There are zero <table> tags in a Westside PDP and zero machine-readable bust/waist/hip values anywhere in the rendered HTML. A content-script architecture cannot OCR PNGs at runtime without external services, and adapters MUST NOT touch the network.

Two paths to add Westside in a future iteration:

  1. Static-chart capture — same approach used for H&M. Capture the STUDIOFIT_* PNGs once (women's topwear, bottomwear, dresses; men's topwear, bottomwear), transcribe the values manually into a lib/westside-size-chart.ts module, and ship as static data. Westside's "Studio Fit" sizing has been stable.
  2. OCR via background script — the service worker could fetch and OCR the size-guide PNG (e.g. via a Tesseract.js bundle), since the network restriction applies only to adapters running in content scripts. Larger architectural change, useful only if more than one retailer follows this pattern.
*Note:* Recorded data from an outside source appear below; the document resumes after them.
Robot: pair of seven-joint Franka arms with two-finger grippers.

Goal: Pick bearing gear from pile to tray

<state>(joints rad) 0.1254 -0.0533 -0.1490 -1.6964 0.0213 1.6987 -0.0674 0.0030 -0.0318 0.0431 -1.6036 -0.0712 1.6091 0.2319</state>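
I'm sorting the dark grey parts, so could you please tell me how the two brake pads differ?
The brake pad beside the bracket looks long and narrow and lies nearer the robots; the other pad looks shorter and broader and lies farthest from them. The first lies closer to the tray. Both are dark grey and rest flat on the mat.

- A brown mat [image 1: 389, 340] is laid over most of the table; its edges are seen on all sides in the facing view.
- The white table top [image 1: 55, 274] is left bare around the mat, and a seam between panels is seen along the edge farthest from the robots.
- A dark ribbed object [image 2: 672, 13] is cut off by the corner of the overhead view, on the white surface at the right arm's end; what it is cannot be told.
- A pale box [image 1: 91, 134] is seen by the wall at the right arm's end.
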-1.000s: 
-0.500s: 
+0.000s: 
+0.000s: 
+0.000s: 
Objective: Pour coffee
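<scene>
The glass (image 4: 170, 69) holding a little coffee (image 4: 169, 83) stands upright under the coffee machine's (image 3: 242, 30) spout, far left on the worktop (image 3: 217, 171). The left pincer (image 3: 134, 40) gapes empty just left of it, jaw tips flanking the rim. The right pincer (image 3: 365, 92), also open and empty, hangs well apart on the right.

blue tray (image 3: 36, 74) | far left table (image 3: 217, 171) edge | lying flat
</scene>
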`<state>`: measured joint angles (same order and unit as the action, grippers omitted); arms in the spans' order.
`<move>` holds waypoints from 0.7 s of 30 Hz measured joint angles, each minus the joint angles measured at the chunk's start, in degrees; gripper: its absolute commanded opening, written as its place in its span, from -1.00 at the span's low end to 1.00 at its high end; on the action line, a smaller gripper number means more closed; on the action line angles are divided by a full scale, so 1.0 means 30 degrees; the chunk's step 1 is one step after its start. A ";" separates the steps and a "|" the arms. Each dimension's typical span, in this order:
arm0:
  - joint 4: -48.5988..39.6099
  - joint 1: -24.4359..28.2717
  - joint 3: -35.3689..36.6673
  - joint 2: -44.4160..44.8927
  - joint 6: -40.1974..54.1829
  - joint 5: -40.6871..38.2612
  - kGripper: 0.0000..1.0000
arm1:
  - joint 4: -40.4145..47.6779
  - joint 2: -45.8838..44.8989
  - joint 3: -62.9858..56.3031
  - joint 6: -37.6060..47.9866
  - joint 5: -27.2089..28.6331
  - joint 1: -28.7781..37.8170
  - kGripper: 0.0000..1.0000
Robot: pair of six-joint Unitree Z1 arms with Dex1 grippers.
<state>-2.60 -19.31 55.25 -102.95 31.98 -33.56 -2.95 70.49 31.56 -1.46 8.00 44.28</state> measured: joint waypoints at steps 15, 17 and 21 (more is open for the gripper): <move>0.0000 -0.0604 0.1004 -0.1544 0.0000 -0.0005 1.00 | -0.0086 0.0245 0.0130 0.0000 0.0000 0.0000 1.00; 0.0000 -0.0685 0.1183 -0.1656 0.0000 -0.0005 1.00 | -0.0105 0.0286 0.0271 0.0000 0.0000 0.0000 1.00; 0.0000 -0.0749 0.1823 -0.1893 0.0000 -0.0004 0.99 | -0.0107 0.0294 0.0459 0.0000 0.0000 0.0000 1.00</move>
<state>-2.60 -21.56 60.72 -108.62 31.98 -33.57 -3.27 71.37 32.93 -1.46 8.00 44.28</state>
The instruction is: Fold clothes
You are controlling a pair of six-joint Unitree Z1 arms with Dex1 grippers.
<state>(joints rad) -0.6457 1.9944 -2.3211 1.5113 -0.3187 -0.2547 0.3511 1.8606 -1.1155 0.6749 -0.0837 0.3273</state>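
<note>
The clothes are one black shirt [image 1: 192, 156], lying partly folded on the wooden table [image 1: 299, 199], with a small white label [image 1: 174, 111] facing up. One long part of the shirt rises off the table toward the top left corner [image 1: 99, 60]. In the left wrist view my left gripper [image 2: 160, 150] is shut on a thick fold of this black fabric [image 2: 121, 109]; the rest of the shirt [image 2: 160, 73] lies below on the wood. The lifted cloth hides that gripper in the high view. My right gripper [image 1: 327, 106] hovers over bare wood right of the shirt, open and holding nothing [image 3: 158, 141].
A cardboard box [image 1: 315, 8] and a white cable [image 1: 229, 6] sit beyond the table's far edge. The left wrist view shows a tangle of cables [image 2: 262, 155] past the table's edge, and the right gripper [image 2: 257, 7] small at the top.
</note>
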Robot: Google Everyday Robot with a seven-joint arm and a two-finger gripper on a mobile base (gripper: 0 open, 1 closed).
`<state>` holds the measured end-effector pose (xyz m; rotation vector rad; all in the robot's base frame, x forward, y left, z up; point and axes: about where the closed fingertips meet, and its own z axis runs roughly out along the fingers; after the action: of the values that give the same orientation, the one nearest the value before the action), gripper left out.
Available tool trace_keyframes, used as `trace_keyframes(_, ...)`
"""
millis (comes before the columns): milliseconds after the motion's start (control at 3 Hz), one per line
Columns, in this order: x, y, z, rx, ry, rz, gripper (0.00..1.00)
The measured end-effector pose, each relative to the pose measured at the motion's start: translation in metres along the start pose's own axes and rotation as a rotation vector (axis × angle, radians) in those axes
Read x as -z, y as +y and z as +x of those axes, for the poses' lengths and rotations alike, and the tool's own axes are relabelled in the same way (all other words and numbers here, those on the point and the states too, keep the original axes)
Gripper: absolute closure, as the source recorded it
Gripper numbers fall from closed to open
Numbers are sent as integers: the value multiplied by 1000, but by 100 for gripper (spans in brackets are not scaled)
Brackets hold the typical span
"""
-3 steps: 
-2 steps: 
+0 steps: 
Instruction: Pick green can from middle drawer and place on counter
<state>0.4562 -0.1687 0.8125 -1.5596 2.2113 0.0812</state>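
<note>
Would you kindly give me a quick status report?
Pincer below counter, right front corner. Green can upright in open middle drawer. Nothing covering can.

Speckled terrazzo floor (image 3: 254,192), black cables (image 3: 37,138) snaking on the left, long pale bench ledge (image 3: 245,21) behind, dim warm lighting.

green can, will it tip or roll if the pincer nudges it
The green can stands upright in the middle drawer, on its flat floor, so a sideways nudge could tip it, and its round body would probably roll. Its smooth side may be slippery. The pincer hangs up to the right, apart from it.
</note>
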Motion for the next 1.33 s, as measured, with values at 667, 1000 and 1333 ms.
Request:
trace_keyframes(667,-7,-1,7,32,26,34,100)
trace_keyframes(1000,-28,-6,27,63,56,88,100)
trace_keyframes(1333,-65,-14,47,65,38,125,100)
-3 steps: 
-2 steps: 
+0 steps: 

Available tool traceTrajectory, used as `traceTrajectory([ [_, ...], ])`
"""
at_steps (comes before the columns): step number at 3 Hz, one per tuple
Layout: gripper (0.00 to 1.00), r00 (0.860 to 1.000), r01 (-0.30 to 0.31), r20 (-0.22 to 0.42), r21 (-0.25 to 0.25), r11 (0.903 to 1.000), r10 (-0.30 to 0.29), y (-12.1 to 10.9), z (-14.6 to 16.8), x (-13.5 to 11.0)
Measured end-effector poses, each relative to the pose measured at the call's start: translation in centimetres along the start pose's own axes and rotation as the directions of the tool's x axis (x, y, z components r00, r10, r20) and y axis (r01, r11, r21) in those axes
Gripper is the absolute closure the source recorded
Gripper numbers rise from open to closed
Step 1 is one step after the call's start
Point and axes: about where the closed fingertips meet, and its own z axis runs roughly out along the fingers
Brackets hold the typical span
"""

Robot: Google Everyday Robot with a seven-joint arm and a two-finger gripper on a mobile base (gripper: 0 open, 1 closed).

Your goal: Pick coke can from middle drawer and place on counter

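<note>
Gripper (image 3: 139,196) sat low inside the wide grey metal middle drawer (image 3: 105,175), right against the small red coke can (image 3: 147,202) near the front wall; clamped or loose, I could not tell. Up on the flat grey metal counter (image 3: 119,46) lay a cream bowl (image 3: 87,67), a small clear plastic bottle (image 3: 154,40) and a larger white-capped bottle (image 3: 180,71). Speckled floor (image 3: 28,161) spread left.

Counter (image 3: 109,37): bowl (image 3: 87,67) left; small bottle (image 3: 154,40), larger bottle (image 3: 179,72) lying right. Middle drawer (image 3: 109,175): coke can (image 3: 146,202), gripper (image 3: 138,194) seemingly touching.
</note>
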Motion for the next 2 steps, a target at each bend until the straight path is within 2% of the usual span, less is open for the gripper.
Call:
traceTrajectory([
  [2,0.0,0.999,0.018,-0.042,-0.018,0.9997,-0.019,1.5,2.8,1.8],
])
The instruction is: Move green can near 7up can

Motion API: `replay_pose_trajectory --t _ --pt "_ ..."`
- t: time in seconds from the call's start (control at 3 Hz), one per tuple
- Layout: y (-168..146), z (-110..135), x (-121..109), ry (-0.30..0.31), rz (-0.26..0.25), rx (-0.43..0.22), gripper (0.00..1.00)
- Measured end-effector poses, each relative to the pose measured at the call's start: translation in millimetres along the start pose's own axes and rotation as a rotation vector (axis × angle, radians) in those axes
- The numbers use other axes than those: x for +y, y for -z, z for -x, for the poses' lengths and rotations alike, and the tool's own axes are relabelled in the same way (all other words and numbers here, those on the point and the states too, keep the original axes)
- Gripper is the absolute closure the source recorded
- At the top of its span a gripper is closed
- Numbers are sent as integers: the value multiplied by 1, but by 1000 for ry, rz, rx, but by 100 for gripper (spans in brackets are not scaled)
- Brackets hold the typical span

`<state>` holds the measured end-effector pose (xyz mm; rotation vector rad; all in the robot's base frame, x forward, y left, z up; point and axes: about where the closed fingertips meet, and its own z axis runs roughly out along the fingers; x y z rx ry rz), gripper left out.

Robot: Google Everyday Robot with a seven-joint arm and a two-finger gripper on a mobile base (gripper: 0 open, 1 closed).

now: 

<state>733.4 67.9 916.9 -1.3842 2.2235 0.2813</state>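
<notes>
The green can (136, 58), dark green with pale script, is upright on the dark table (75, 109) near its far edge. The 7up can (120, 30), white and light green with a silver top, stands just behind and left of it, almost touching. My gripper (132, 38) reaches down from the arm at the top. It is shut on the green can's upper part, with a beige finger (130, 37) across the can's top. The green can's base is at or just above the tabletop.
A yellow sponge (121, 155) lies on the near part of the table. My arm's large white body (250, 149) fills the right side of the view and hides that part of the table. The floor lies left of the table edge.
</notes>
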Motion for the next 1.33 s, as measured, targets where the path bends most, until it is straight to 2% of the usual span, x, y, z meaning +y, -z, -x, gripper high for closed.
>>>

This is a documented v1 scope decision, not an oversight.

Debugging adapters

When an adapter selector breaks (a retailer ships a redesign, etc.):

  1. Open a PDP on the affected site.
  2. Open the side panel — it shows the fallback state with a brief message.
  3. Open chrome://extensions, find FitCheck, click Service worker to open its DevTools.
  4. The console shows [FitCheck] logs including the reason and detail strings from the failed ExtractionResult. Each adapter's failure modes are documented at the top of its .ts file with their exact strings — that's how you map an error back to the broken extraction path.
  5. Update the selector / path in the adapter file. Run npm run build, refresh the extension card.

What's NOT in v1

Intentionally scoped out:

  • Image-based size charts (OCR) — see Westside section above.
  • chrome.storage.sync (cross-device profile).
  • External analytics.
  • A debug page for the event log.
  • Mobile support.

Roadmap (post-v1)

In priority order:

  1. Soak test on real PDPs for all three retailers — verify silhouette/pin alignment and verdict accuracy against actual fit experience.
  2. Westside via static chart capture if user demand justifies it.
  3. A debug page to visualize the analytics events (src/lib/analytics.ts Event type).
  4. First verdict-tone experiment — A/B between two phrasings of "may work" verdicts.
  5. Background-script SPA re-extraction — currently the side panel asks the user to refresh after profile edits or product changes; a smarter content-script observer could re-extract automatically.

The PM view

FitCheck is a consumer product with a B2B endgame. The framing I build against:

  • North Star: verdict-to-purchase conversion. Of shoppers who see a verdict, how many buy the recommended size. It's the metric a retailer would pay for, because it ties directly to fewer size-driven returns.
  • Counter-metric: override rate. How often users pick a size other than the one recommended. The cleanest proxy for trust, and the metric most fit tools forget to instrument.
  • Activation: profile completion within 24h. The single measurement entry is the make-or-break step; same-session vs 24h-plus completion is my hypothesis for the strongest predictor of week-4 retention.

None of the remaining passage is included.